Deleting this regulation would strip citizens of their statutory Privacy Act rights specifically regarding NIGC records, creating a transparency void around government-held personal information. Without these procedures, individuals could not discover or correct data used in gaming licensing decisions, nor track disclosures—enabling unchecked data collection and potential errors that affect livelihoods. The regulation operationalizes essential accountability mechanisms that constrain bureaucratic overreach; no adequate substitute exists that would both protect privacy and allow legitimate agency functions like investigating gaming suitability.

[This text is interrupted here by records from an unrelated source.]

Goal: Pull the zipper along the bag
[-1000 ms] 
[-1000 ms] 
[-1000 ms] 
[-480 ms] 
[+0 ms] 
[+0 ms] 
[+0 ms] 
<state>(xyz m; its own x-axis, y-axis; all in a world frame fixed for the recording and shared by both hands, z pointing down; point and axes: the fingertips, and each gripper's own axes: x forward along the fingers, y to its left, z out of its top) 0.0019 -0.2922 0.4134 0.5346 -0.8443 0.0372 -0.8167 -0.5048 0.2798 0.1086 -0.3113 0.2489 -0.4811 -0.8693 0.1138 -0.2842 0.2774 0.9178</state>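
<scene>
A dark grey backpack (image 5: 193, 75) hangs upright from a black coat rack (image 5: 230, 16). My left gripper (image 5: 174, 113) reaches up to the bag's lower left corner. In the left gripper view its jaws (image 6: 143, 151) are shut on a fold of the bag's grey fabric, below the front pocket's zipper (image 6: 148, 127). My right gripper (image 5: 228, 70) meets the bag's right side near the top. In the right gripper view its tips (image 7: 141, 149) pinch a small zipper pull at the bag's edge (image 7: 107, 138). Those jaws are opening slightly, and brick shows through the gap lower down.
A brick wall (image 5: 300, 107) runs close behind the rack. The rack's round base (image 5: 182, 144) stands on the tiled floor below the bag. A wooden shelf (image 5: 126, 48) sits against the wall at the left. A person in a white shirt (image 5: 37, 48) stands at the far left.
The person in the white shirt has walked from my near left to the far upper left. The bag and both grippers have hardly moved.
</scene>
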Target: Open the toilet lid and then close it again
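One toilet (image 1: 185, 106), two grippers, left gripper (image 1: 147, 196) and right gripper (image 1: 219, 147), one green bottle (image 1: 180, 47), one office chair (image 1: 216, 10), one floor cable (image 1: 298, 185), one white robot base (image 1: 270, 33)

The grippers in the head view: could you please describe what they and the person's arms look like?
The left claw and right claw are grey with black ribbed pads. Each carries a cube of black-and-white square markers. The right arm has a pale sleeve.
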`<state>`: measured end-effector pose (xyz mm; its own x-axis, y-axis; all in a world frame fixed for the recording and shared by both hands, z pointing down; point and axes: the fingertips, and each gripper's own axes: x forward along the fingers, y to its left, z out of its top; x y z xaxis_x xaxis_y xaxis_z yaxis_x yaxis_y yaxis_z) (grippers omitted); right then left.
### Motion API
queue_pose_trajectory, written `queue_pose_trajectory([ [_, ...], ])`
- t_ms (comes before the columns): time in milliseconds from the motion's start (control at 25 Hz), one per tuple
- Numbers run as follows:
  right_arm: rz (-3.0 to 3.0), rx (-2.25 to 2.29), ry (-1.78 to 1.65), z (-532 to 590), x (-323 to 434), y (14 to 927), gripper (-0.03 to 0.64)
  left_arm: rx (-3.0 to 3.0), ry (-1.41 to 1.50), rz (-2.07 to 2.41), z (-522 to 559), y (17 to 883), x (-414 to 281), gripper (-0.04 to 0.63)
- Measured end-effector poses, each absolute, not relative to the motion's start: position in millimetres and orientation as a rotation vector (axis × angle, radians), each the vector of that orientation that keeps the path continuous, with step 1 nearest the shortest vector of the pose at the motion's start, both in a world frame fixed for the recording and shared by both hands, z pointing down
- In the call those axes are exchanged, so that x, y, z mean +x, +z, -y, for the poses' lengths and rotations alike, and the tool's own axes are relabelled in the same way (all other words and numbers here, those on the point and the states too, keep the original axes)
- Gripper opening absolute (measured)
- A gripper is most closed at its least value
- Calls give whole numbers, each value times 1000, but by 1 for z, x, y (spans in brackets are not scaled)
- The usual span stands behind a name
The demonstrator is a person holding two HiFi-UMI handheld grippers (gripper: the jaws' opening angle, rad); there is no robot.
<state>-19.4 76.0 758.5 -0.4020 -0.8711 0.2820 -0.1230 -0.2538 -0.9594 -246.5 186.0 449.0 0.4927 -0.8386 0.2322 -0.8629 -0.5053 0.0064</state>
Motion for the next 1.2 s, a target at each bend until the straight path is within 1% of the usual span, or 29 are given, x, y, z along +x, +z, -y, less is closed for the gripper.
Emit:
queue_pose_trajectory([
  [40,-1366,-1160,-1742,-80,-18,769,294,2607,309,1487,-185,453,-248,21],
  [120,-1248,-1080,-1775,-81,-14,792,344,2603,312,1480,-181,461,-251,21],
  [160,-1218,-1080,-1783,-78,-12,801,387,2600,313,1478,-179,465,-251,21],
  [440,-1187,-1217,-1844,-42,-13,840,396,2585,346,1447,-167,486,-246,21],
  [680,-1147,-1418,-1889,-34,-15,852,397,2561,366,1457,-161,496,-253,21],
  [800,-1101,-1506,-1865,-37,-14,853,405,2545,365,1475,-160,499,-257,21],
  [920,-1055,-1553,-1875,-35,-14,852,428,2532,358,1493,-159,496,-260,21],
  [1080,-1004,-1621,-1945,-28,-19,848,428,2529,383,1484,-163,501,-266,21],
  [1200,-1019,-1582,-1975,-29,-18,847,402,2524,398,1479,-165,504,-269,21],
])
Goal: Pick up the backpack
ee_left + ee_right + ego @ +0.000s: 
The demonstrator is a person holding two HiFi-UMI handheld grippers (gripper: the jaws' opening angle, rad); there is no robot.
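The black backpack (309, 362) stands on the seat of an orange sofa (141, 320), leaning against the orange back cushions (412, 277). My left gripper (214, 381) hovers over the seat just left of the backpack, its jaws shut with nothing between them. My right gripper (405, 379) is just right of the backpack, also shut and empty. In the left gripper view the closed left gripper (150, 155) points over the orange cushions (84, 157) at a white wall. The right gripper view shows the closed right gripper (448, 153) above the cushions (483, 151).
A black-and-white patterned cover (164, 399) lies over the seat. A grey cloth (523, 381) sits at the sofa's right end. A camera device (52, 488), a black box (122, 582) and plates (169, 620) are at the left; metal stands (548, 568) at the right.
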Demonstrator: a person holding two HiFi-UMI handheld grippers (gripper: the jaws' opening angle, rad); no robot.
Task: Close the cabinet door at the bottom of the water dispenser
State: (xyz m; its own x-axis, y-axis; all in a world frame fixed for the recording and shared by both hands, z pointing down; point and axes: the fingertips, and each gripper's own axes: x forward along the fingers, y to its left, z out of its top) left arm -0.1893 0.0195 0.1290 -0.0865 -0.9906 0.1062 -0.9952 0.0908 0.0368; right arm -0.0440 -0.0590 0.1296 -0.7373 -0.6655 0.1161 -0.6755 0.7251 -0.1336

delete PART 206—HOME EQUITY CONVERSION MORTGAGE INSURANCE 24-CFR-206 · 2017
Summary

The HECM Insurance program is a FHA-insured reverse mortgage program that allows homeowners aged 62+ to convert home equity into cash while retaining home ownership. The regulation defines terms, eligibility criteria, loan structures (fixed/adjustable rates), disbursement options (lump sum, line of credit, tenure/term payments), counseling requirements, property charge set-asides, and insurance premium structures.

Reason

This federal insurance program represents unconstitutional overreach into private financial transactions, creates moral hazard by socializing losses while privatizing gains, distorts the reverse mortgage market by crowding out private alternatives, imposes compliance costs on lenders, and uses taxpayer funds to insure transactions that properly belong in the private sector. The unseen costs include reduced market discipline, potential adverse selection, and interference with estate planning and intergenerational wealth transfer.